▶ _Your objective_:
Would you go through the records below and copy each line with the string "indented"?

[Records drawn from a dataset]
<<<<
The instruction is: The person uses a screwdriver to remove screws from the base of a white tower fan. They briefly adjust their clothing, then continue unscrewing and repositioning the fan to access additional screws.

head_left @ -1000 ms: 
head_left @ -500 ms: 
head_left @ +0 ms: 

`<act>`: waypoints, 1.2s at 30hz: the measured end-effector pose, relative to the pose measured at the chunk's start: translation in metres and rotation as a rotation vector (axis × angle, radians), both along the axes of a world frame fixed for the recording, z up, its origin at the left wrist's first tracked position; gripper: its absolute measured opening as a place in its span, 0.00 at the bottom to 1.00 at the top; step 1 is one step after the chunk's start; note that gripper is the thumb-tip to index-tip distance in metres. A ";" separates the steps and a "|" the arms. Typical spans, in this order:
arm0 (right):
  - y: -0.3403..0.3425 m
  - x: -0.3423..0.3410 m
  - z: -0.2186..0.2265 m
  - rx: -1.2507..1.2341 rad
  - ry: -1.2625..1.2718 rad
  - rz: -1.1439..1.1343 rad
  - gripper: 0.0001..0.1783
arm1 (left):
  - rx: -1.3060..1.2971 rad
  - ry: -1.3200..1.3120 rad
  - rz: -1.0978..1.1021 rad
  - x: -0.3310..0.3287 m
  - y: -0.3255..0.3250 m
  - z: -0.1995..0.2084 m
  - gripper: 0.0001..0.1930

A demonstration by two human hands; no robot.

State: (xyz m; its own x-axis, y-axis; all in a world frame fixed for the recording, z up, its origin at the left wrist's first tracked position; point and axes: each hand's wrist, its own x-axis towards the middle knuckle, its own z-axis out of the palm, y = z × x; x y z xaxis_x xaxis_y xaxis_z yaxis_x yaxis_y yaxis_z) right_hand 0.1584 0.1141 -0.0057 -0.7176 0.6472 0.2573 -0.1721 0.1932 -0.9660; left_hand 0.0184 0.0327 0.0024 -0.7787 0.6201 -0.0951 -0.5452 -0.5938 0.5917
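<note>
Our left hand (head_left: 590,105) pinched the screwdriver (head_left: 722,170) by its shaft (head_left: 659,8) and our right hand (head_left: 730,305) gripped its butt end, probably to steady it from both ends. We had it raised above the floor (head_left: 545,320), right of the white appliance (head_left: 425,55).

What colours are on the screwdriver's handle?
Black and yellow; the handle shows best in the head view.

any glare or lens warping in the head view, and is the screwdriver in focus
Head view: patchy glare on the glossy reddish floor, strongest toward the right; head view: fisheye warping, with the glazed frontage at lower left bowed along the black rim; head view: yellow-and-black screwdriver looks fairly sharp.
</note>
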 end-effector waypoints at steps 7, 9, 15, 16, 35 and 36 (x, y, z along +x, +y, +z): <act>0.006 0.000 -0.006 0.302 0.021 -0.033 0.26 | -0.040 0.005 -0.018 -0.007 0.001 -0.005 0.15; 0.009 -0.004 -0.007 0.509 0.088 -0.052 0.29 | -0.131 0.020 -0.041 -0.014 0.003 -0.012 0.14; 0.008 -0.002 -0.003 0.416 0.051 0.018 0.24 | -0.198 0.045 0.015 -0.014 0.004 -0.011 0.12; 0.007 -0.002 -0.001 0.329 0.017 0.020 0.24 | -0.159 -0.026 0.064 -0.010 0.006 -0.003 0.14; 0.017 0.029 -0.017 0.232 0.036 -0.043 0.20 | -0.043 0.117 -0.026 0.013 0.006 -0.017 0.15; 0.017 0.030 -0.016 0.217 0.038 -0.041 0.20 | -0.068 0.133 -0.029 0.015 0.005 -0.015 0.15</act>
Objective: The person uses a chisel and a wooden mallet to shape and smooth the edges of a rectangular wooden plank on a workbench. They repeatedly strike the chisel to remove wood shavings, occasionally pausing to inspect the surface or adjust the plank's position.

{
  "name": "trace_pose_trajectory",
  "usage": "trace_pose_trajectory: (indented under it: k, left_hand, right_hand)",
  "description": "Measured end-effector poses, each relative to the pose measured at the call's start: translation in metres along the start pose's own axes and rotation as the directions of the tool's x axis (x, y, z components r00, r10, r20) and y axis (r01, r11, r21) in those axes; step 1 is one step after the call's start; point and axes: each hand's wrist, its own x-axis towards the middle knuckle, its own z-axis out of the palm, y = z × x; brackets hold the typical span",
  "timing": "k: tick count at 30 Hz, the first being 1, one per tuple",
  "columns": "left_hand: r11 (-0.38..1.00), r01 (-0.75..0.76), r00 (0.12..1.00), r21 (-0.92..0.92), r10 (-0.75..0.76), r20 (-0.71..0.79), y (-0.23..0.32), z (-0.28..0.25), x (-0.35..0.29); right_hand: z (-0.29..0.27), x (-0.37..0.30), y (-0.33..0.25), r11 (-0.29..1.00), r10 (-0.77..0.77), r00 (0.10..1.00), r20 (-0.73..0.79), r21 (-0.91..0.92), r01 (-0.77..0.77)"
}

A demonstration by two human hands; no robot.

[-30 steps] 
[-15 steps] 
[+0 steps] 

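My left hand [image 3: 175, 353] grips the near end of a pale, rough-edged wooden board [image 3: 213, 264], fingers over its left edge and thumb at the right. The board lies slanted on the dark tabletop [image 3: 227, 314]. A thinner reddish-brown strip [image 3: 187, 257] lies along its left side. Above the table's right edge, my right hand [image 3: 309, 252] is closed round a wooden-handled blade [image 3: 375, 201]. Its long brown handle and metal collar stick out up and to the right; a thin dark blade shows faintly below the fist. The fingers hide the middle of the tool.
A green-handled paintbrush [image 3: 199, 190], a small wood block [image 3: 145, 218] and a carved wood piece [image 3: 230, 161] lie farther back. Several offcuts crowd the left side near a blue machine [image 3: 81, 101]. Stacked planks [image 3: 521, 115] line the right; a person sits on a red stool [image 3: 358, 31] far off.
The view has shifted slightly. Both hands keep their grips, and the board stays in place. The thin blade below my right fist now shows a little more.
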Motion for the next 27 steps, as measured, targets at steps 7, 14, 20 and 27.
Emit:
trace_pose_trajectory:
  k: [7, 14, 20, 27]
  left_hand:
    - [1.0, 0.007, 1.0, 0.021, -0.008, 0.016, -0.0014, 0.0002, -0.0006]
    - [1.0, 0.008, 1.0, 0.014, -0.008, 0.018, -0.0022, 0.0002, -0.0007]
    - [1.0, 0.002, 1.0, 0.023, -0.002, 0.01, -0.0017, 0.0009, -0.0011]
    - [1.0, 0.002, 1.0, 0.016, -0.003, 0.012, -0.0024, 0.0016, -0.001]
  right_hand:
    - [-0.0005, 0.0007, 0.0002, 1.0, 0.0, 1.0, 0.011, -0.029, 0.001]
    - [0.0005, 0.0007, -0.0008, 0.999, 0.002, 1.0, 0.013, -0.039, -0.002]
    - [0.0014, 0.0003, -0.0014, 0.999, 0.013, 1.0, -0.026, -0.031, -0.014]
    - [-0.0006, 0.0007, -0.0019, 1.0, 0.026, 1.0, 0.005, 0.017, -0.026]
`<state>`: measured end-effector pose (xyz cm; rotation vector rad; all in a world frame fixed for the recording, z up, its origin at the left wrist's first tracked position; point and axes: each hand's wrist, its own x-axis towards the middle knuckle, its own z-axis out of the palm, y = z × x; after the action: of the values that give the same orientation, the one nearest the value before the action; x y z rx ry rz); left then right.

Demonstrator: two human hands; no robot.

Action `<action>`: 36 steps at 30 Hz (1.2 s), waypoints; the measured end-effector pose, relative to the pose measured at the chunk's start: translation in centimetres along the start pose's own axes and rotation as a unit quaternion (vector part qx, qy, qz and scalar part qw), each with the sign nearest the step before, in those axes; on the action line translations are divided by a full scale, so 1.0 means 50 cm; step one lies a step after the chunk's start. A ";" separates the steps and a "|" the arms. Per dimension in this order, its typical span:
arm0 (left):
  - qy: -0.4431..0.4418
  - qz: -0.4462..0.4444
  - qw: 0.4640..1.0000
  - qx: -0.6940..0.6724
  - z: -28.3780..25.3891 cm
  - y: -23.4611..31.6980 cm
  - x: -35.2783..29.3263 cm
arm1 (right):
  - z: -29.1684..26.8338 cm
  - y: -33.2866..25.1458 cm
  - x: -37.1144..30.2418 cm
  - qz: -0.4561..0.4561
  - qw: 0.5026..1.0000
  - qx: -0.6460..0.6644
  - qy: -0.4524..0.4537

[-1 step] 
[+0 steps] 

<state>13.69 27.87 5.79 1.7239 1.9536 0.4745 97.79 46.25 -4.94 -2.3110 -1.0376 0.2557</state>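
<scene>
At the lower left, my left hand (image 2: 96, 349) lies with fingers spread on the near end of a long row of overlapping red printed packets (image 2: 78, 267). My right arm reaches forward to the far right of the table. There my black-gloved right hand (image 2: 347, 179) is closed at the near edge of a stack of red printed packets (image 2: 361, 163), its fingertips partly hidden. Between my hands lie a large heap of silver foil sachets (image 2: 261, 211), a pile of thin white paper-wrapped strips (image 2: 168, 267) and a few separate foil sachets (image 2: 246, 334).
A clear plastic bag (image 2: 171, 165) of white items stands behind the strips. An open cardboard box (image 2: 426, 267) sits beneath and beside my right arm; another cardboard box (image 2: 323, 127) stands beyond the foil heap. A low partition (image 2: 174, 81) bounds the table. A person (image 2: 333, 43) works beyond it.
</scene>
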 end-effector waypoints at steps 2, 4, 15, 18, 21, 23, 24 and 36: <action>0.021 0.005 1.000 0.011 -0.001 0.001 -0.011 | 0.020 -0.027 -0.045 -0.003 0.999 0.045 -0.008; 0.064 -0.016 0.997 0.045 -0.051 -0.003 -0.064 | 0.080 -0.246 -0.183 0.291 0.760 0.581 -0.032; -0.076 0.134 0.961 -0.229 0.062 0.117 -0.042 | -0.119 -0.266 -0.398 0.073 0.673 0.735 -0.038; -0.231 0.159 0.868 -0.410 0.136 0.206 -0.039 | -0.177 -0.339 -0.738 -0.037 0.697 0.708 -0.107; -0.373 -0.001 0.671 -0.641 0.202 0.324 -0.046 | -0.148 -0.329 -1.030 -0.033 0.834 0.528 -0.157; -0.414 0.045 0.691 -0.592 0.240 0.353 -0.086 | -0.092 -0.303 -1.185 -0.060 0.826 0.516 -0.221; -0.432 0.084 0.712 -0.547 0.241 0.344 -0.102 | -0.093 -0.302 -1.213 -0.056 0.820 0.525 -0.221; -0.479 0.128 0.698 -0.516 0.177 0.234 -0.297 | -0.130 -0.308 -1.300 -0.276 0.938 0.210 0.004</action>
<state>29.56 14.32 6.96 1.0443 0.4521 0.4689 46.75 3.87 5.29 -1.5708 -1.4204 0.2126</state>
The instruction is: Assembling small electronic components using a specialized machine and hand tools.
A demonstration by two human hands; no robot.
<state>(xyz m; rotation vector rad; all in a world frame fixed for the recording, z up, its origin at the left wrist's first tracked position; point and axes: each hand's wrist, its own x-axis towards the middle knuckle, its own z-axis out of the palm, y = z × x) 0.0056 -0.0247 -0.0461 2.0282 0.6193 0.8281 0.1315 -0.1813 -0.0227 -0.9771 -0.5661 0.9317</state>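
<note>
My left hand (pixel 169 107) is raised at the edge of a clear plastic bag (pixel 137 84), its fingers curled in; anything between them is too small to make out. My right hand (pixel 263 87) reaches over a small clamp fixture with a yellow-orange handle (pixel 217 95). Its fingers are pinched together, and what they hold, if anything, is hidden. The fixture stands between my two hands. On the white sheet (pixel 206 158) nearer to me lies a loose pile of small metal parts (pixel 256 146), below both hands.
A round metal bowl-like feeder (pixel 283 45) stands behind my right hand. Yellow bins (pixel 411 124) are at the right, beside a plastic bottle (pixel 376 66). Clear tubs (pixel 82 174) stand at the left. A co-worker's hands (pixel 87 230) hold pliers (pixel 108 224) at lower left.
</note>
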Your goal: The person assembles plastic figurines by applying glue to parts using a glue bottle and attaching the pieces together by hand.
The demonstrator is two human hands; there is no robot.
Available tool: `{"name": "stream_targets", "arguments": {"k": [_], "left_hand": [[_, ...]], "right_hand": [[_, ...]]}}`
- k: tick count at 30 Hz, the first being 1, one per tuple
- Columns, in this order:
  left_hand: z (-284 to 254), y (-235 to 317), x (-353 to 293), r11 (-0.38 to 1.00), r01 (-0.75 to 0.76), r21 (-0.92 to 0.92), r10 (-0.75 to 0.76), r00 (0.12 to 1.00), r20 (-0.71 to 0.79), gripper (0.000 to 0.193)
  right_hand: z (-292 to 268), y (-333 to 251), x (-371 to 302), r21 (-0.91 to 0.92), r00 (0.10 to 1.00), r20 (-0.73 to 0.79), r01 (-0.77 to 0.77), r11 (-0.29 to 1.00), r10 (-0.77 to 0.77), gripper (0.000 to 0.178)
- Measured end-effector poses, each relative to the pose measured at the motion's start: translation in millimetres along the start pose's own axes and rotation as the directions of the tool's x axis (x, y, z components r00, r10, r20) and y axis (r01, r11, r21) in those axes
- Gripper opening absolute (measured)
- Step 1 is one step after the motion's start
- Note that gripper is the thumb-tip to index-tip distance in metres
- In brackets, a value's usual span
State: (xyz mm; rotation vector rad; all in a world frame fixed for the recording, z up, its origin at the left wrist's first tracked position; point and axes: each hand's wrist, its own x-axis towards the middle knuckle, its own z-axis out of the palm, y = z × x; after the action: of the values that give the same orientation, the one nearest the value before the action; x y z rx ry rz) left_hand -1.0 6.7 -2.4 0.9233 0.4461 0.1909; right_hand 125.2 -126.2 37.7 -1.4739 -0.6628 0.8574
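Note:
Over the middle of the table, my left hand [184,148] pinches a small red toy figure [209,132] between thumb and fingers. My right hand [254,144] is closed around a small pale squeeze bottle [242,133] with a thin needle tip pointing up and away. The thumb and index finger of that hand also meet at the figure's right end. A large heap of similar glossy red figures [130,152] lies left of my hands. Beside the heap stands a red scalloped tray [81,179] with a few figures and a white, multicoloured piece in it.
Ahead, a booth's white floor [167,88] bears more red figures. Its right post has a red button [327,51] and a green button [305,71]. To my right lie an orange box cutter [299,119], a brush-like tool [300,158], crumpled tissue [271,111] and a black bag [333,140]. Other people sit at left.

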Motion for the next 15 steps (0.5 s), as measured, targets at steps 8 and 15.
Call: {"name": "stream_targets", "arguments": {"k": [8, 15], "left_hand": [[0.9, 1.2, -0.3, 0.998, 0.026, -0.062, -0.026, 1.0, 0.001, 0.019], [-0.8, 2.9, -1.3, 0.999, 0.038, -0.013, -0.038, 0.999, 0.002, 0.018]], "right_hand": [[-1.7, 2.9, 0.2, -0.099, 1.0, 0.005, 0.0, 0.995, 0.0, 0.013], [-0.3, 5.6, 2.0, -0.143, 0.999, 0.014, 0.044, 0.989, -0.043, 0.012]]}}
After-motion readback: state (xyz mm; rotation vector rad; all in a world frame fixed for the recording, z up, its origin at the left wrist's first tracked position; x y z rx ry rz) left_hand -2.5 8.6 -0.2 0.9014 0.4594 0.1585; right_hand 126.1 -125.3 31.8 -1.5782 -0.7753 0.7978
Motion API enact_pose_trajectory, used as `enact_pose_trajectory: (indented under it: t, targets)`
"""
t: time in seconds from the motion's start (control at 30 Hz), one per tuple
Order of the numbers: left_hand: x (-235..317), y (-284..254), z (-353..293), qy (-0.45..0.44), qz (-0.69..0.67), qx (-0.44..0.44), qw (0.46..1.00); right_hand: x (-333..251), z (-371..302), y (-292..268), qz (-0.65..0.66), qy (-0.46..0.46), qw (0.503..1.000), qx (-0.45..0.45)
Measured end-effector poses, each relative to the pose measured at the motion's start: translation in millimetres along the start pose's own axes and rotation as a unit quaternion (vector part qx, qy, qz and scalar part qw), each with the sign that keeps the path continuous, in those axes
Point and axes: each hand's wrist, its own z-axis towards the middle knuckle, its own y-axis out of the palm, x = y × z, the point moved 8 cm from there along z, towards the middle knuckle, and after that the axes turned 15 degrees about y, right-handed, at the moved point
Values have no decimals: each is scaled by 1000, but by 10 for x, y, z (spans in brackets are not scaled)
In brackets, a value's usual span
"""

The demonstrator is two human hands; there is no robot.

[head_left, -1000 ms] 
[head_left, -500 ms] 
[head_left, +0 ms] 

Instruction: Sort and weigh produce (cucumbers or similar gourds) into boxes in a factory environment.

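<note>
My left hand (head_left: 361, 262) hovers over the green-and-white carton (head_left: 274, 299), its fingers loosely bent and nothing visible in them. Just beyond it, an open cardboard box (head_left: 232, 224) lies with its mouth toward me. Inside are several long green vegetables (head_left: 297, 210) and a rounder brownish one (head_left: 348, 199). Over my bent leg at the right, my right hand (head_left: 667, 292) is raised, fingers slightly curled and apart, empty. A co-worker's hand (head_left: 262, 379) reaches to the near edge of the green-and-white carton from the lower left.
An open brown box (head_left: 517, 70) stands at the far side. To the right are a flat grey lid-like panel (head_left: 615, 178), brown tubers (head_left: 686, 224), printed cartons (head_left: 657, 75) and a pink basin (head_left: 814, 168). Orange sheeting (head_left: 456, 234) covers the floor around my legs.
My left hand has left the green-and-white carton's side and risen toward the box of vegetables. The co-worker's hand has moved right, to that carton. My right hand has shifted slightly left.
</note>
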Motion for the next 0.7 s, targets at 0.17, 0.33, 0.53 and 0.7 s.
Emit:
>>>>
▶ _Output below_:
  "usage": "trace_pose_trajectory: (indented under it: k, left_hand, right_hand)",
Motion API enact_pose_trajectory, used as `enact_pose_trajectory: (indented under it: t, targets)`

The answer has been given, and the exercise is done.